◆ **What is needed**
Among the lines below, copy exactly those from the one with "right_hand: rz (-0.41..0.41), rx" through the one with "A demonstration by", counting both ends.

◆ **Provided data**
^^^^^^^^^^^^^^^^
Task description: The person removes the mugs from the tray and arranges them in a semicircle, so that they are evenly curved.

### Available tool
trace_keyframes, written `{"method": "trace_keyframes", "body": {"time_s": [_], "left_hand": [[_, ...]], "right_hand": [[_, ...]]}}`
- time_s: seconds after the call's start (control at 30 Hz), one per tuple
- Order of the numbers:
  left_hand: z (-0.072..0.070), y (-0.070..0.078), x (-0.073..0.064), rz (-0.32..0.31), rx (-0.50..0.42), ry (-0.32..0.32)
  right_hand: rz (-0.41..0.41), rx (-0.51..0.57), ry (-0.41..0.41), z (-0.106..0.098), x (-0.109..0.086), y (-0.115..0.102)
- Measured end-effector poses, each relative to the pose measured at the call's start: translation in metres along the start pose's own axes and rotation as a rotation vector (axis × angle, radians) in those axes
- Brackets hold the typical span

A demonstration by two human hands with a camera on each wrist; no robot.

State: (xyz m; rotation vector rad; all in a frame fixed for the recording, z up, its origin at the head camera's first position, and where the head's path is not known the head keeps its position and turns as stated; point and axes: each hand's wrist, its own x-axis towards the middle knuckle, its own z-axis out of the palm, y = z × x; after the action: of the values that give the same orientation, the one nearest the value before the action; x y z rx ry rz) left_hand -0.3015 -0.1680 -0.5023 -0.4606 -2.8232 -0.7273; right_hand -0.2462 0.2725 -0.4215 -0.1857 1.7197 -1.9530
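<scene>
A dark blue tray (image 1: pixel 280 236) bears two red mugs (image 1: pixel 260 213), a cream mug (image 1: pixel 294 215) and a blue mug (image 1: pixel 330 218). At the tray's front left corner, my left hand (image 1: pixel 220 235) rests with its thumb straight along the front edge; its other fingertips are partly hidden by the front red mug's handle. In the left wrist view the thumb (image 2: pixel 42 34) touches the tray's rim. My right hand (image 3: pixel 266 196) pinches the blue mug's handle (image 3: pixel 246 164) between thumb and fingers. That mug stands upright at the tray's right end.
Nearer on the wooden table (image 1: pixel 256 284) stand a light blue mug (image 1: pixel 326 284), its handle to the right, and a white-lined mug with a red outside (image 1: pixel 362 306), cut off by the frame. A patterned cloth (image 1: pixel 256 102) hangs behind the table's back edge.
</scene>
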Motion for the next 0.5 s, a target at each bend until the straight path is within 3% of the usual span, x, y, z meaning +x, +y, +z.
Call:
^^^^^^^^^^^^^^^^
◆ **Solved problem**
  right_hand: rz (-0.41..0.41), rx (-0.51..0.57), ry (-0.41..0.41), z (-0.106..0.098), x (-0.109..0.086), y (-0.115..0.102)
- Measured end-effector poses, each relative to the pose measured at the call's start: translation in metres along the start pose's own axes and rotation as a rotation vector (axis × angle, radians) in those axes
- Brackets hold the typical span

A demonstration by two human hands with a camera on each wrist; no robot.

Work on the exercise is complete.